A couple weeks ago I got a quiz back in Algebra class. As I was flipping through and trying to understand where I went wrong, I noticed that my teacher had added up my points wrong. She accidentally gave me an extra point.

Naturally my first thought was to just leave it, this teacher is unpredictable, honesty might not be the best route. “Thanks for being honest, but I’m still going to subtract the point” is not an answer I wanted to hear. But the more I thought about it, the guiltier I was feeling. I pride myself on being an honest kid, I’ve even convinced myself I’m a bad liar to rid myself of the habit. I didn’t want to break my streak so to say, yet I also wanted to keep my score.

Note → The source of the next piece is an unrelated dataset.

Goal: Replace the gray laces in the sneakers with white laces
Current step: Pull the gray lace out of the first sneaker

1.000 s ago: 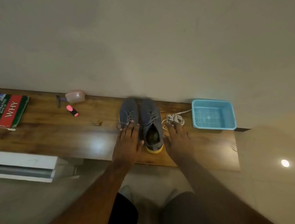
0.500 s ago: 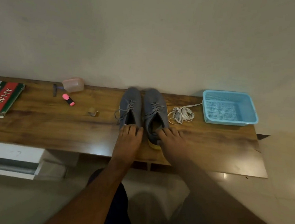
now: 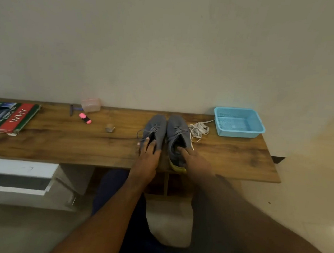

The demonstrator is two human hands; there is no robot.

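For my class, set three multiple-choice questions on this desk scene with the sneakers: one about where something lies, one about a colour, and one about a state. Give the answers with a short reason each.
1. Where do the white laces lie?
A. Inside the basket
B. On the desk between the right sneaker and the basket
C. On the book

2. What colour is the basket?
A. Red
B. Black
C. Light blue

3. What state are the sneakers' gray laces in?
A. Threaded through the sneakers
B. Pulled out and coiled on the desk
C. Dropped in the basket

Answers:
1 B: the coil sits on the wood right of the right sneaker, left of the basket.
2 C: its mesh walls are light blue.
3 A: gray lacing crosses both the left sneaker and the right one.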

I asked my friend what I should do, because I can’t make decisions for myself, and she of course agreed that my teacher was unpredictable, but also said I should be a good person and be honest. The thing is, usually my grades aren’t my biggest concern, but I didn’t do so hot on my last quiz and it was near the end of the year so there wasn’t much room for second chances.

Now bless my good old friend sitting next to me because she said something that really stuck with me and I think is a great piece of advice. She said to me, “Jessie, you beautiful, wise, independent, generous, brilliant, funny, respectful fallen angel, would you rather have this moment define your character or your grade”? And I thought to myself, “Damn”. That’s a pretty damn good piece of advice especially considering I think grades and tests are worthless. So I stood up and told my teacher that my grade should really be one point lower, but she just whispered to me that it didn’t matter and that I could keep it. A very anticlimactic end to all my inner turmoil, but nonetheless I was thankful that my friend uttered those words.

I would rather be known as an honest and respectful person than the kid who got an A on her math quiz. Who I am as a person will always be more important to me than what I get as a grade in a class, and I hope that whoever reads this agrees.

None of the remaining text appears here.